Thursday, July 18, 2013

How to Extract Attachments from Salesforce

This week the "Salesforce Power User" board had a question about how to easily extract attachments so I took 10 minutes and coded up a solution. The solution uses www.capstorm.com's free SQLForce/Jython tool that has been around for years. I use it with clients every day to write one-off data manipulation scripts and for scheduled jobs that scrub and report on SFDC data. Every admin with scripting skills should have this tool in their back pocket.

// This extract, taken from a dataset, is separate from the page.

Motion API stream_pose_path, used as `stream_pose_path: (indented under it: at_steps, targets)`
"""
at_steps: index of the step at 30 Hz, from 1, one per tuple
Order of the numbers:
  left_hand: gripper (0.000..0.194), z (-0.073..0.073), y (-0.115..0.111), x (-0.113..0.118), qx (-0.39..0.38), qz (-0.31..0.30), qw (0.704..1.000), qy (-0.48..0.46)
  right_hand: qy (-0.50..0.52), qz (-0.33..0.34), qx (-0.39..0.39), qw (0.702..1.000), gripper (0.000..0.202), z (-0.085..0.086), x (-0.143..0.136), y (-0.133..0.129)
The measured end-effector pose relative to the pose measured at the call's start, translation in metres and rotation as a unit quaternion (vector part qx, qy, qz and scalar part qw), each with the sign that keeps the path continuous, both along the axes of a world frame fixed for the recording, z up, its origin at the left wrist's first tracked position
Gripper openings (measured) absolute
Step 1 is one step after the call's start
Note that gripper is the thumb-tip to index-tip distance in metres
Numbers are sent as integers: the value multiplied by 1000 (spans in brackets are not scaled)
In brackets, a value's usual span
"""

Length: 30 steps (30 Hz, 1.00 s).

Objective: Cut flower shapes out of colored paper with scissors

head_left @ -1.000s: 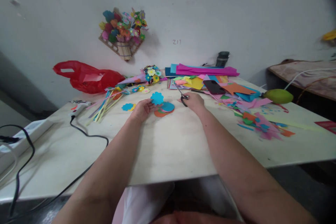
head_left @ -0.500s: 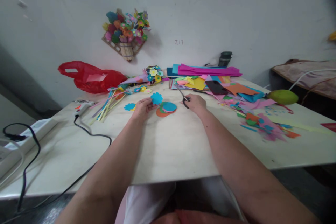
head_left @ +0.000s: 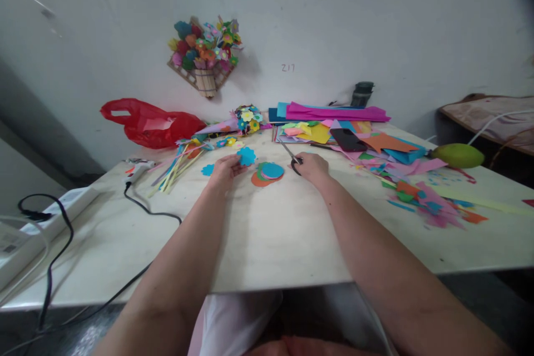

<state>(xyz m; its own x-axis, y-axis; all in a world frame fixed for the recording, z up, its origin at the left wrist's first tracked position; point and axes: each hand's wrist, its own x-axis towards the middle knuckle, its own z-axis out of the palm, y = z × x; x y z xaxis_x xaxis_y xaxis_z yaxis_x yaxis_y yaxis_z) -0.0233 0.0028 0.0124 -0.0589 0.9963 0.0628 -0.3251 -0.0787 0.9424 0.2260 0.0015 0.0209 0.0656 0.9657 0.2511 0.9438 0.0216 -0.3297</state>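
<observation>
Between the fingers of my left hand (head_left: 224, 171) is a blue scalloped paper flower (head_left: 247, 156). Another blue paper flower (head_left: 207, 169) lies on the table just left of that hand, partly hidden by it. My right hand (head_left: 312, 167) is closed on the black handles of a pair of scissors (head_left: 295, 160), whose blades point up and to the left. Between my hands rests a small pile of round paper pieces, with a blue circle (head_left: 272, 171) on top and an orange one (head_left: 261, 180) below.
Paper strips (head_left: 179, 167), a glue gun (head_left: 139, 171) and its cord lie left. A red bag (head_left: 154, 125) and paper bouquet (head_left: 248, 118) stand behind. On the right are a phone (head_left: 347, 139), paper scraps (head_left: 434, 203) and a green-yellow oval object (head_left: 459, 155).
My left hand has shifted slightly left relative to the round pieces, with the blue flower still in it. The whole view has moved a little, so the scene sits further right.
</observation>
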Motion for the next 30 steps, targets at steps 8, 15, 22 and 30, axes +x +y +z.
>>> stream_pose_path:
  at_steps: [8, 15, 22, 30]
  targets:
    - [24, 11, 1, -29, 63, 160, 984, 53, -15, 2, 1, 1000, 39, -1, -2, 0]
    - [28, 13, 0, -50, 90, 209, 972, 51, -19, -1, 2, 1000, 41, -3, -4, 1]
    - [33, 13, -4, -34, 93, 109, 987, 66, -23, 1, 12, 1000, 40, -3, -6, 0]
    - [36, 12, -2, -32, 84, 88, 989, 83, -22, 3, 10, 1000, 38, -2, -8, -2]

Enough self-promotion...here's the solution...
-----------------------------------------------------------------------------------------------------

"""
Extract attachments from Salesforce and put them into regular files.
"""

import SQLForce
import os
import base64

##
## Put all attachments into this directory. A subdirectory will be created for each
## unique parent id. Attachments will be named the same as the "name" field in Salesforce.
##
outputDir="C:/tmp/attachments"

##
## SOQL that find the parent record ids where we want the attachments.
## Change this variable to find the owner's of attachments you want to extract.
##
attachmentParentSOQL="""
    SELECT id FROM Account WHERE name LIKE 'Z%' LIMIT 5
"""

if not os.path.exists(outputDir):
    os.makedirs(outputDir)

def extractAttachments( session, parentIds, outputDir):
 
 
    extractSOQL = "SELECT id, parentId, body, contentType, isPrivate, name FROM attachment WHERE parentId IN ('" + "','".join(parentIds) + "')"
    for rec in session.selectRecords(extractSOQL):
        myDir = os.path.join(outputDir, rec.parentId)
        if not os.path.exists(myDir):
            os.makedirs(myDir)
         
        fh = file(os.path.join(myDir, rec.name), 'wb')
        fh.write( base64.b64decode(rec.body))
        fh.close()
        print rec.name

 
session = SQLForce.Session("sandbox")

parentIds = []
for rec in session.selectRecords(attachmentParentSOQL ):
    parentIds.append( rec.id )
    if len(parentIds) > 200 :
        extractAttachments( session, parentIds, outputDir )
        parentIds = []

if len(parentIds )>0:
    extractAttachments( session, parentIds, outputDir )
 

2 comments:

dan m said...

how do i setup this environment? this looks like its perfect for what i want to do but i just dont know how to run it. is this a capstorm product or plugin??

Father of Eight said...

1.Download the package.
2. install the SQLForce python module in the normal way: python setup.py install
3. Take a look at http://learn.capstorm.com/sqlforce to see how to connect to Salesforce.